The town will pay $451,265.55 for general law enforcement and $277,481.06 for marine patrol this year, contracting the Cumberland County Sheriff’s Office for both services.
The contract for general law enforcement involves the assignment of three full-time deputy sheriffs to Harpswell, currently George L. Bradbury, Andy Schenk and Jay Ward. The county provides the town with 20 hours of patrol per day, seven days a week.
The deputies have a substation on the second floor of the town office. The town pays for their SUVs and other equipment. The 2021-22 contract includes $45,500 to buy and outfit one new vehicle.
The contract for marine patrol assigns two full-time deputies to the town, currently Todd McGee and Steve Welsh. The marine patrol deputies work four 10-hour shifts on schedules that “change in accordance with the tides,” according to the contract.
The deputies provide low- and high-tide enforcement of the town’s shellfish rules seven days a week. In addition to enforcement, they provide assistance with conservation activities. The deputies either assist with or supervise clam flat surveys, clam seeding, efforts to limit clam predation by green crabs, and water testing.
The town provides the deputies with a boat and trucks.
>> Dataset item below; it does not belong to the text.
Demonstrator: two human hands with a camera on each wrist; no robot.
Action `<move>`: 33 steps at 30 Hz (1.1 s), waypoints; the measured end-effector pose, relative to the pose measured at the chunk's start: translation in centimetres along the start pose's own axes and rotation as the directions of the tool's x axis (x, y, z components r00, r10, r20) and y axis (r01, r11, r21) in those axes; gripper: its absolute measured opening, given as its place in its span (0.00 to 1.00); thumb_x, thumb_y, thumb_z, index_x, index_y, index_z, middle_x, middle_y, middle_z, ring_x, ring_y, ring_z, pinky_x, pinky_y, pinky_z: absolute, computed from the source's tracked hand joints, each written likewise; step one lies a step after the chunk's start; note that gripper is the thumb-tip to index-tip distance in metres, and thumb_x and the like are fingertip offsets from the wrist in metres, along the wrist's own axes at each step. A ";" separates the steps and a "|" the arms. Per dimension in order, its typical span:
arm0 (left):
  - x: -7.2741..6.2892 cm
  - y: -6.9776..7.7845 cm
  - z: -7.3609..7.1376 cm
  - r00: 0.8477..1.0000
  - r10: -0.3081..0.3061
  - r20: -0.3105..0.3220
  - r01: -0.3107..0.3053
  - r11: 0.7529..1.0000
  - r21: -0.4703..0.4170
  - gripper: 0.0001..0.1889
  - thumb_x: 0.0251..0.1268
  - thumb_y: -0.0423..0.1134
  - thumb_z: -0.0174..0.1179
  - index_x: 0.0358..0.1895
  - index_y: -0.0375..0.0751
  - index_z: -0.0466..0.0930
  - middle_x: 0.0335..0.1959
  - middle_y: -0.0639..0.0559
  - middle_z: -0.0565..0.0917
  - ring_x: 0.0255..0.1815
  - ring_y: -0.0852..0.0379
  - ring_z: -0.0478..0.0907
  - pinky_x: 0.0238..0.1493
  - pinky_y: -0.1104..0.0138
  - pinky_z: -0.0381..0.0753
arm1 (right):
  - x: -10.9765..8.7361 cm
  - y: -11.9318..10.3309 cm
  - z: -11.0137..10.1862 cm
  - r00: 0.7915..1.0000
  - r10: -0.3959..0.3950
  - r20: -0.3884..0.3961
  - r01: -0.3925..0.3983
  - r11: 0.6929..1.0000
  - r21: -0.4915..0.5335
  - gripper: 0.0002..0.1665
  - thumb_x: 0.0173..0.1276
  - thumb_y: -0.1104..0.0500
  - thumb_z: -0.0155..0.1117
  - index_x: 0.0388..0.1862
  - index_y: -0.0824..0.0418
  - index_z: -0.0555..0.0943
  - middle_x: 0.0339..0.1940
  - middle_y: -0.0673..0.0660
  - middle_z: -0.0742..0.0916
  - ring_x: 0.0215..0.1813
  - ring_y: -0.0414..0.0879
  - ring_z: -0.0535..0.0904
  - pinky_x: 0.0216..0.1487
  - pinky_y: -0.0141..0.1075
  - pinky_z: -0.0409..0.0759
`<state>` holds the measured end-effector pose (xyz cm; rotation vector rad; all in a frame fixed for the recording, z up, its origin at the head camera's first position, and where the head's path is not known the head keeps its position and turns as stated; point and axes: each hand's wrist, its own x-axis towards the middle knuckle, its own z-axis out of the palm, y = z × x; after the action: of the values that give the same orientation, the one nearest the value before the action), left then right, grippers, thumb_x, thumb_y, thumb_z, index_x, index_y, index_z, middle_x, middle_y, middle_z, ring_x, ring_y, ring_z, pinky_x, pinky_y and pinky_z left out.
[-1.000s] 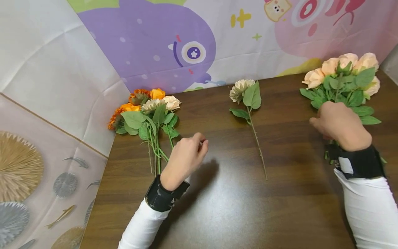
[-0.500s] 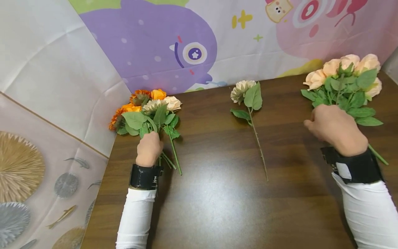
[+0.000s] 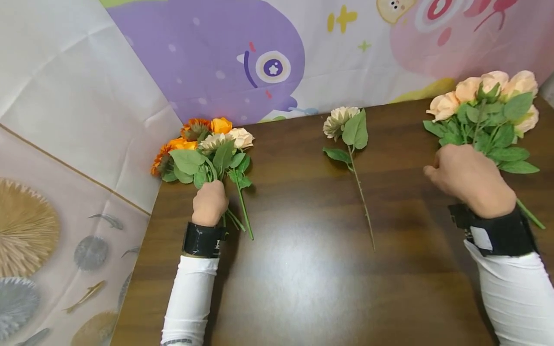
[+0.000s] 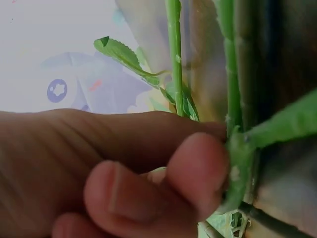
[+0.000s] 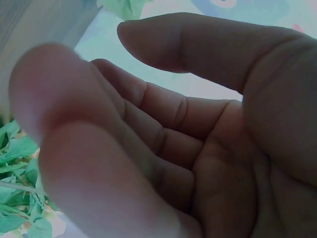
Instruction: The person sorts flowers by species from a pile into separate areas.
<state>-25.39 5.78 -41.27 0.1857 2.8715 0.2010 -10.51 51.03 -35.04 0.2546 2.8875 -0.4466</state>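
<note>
My left hand point(image 3: 210, 203) is over the stems of the flower bunch at the left, orange and cream blooms point(image 3: 242, 138) among green leaves. In the left wrist view its fingertips point(image 4: 198, 168) pinch a green flower stem point(image 4: 237, 173), with other stems running alongside. My right hand point(image 3: 473, 180) hovers over the stems of a peach rose bunch point(image 3: 467, 90) at the right. The right wrist view shows its fingers point(image 5: 99, 173) loosely bent and the palm bare, with leaves point(image 5: 22, 183) below. Between the hands lies a single cream flower point(image 3: 342, 120) with a long thin stem.
All the flowers lie on a dark brown wooden table point(image 3: 298, 288). A cloth backdrop point(image 3: 346, 67) with a purple cartoon whale rises behind it, and a patterned panel point(image 3: 65, 230) stands along the left edge. One stem point(image 3: 245, 211) lies just right of my left hand.
My left hand has moved left and forward onto the left bunch's stems and pinches there. The right hand has shifted only slightly. The view has tipped a little.
</note>
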 end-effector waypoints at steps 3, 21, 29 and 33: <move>0.0 0.1 -0.1 1.000 0.002 -0.014 -0.002 1.000 -0.009 0.11 0.68 0.27 0.47 0.36 0.26 0.81 0.37 0.27 0.83 0.33 0.33 0.83 0.29 0.46 0.81 | 0.0 -0.1 -0.1 1.000 -0.011 -0.015 0.011 1.000 -0.006 0.22 0.72 0.53 0.55 0.19 0.62 0.78 0.19 0.57 0.79 0.24 0.54 0.77 0.24 0.49 0.73; -0.7 -0.2 -0.9 0.997 0.064 -0.046 -0.069 0.990 -0.119 0.13 0.64 0.31 0.52 0.20 0.37 0.69 0.23 0.44 0.73 0.20 0.51 0.70 0.20 0.62 0.70 | 0.0 -0.7 0.0 1.000 -0.013 -0.026 0.013 0.999 -0.031 0.20 0.71 0.53 0.56 0.21 0.62 0.79 0.22 0.61 0.82 0.28 0.61 0.81 0.26 0.55 0.74; 0.0 0.0 -0.1 0.997 0.074 -0.025 -0.076 0.991 -0.110 0.16 0.65 0.26 0.45 0.18 0.42 0.64 0.17 0.48 0.67 0.17 0.52 0.67 0.18 0.63 0.68 | -0.1 -0.7 0.0 0.999 -0.027 -0.029 0.027 0.999 -0.028 0.20 0.71 0.54 0.56 0.22 0.64 0.80 0.21 0.60 0.82 0.28 0.60 0.81 0.27 0.56 0.75; 0.0 -0.4 -0.4 0.998 0.053 -0.030 -0.056 0.992 -0.110 0.16 0.68 0.28 0.44 0.18 0.42 0.64 0.19 0.46 0.69 0.18 0.51 0.69 0.19 0.61 0.69 | -0.1 -0.8 -0.1 0.999 -0.024 -0.022 0.023 0.999 -0.027 0.19 0.71 0.54 0.57 0.23 0.64 0.80 0.22 0.60 0.82 0.28 0.59 0.80 0.28 0.57 0.75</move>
<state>-25.53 5.34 -40.95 0.2422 2.8745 0.3751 -10.60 50.28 -34.73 0.2232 2.9188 -0.4113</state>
The 2021-22 contract includes $48,000 to buy and outfit a new truck for marine patrol.
The old SUV and truck will go back to the town, which may use them to replace aging town vehicles.
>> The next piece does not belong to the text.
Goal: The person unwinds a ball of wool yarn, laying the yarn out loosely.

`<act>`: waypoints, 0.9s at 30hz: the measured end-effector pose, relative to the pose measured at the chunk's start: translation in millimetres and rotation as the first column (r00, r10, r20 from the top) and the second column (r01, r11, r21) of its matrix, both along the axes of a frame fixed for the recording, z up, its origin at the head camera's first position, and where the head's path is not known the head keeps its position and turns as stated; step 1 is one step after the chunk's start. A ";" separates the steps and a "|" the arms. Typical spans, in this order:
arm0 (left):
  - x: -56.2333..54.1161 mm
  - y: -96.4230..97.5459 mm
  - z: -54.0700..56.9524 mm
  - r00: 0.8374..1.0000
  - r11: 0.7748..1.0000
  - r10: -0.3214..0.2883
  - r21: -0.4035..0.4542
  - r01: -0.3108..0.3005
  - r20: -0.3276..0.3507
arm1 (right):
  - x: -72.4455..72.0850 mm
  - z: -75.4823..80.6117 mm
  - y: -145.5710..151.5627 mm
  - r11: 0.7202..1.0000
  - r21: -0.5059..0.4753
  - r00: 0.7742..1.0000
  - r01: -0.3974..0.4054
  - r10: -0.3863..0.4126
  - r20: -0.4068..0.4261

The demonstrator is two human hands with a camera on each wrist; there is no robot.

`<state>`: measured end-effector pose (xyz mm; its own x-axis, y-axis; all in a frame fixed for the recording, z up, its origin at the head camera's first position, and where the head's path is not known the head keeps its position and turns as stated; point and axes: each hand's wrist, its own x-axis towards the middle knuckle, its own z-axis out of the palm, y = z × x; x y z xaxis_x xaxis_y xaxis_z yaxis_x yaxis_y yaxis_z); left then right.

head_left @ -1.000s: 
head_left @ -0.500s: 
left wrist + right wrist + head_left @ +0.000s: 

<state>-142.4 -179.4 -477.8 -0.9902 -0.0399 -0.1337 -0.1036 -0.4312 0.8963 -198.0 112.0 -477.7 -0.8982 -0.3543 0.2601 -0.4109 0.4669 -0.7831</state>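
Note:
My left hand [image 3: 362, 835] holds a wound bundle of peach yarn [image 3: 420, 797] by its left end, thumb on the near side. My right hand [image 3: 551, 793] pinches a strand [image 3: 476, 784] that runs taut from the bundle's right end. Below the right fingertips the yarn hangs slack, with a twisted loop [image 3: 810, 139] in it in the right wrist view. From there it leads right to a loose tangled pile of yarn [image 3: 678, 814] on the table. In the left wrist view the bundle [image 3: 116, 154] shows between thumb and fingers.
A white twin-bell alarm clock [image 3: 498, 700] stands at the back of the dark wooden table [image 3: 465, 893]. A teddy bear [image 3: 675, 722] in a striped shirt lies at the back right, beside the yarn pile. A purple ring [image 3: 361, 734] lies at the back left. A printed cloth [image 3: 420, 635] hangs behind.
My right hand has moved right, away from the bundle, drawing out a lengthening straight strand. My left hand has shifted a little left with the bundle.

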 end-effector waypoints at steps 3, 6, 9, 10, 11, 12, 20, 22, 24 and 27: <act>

The town has long contracted the sheriff’s office to provide both general and marine patrol, separate from any services the agency might provide in the course of its day-to-day policing of Cumberland County’s three cities and 25 towns. “We would get an occasional deputy that might come to Harpswell with our tax assessment to the county,” Town Administrator Kristi K. Eiane said, but the contracts give the town a dedicated force.
The contracts run from April 1, 2021 through March 31, 2022. The board of selectmen approved the contracts, retroactive to April 1, on July 8.
The board usually approves the contracts after annual town meeting in March, but Harpswell held its annual town meeting by referendum in June this year due to the COVID-19 pandemic.
Selectman Jane Covey said she would like the county to consider electric vehicles in the future.
Eiane said the town has relayed that message. “We have said, ‘If you want us to be your model community, we’re interested in doing that,’” Eiane said.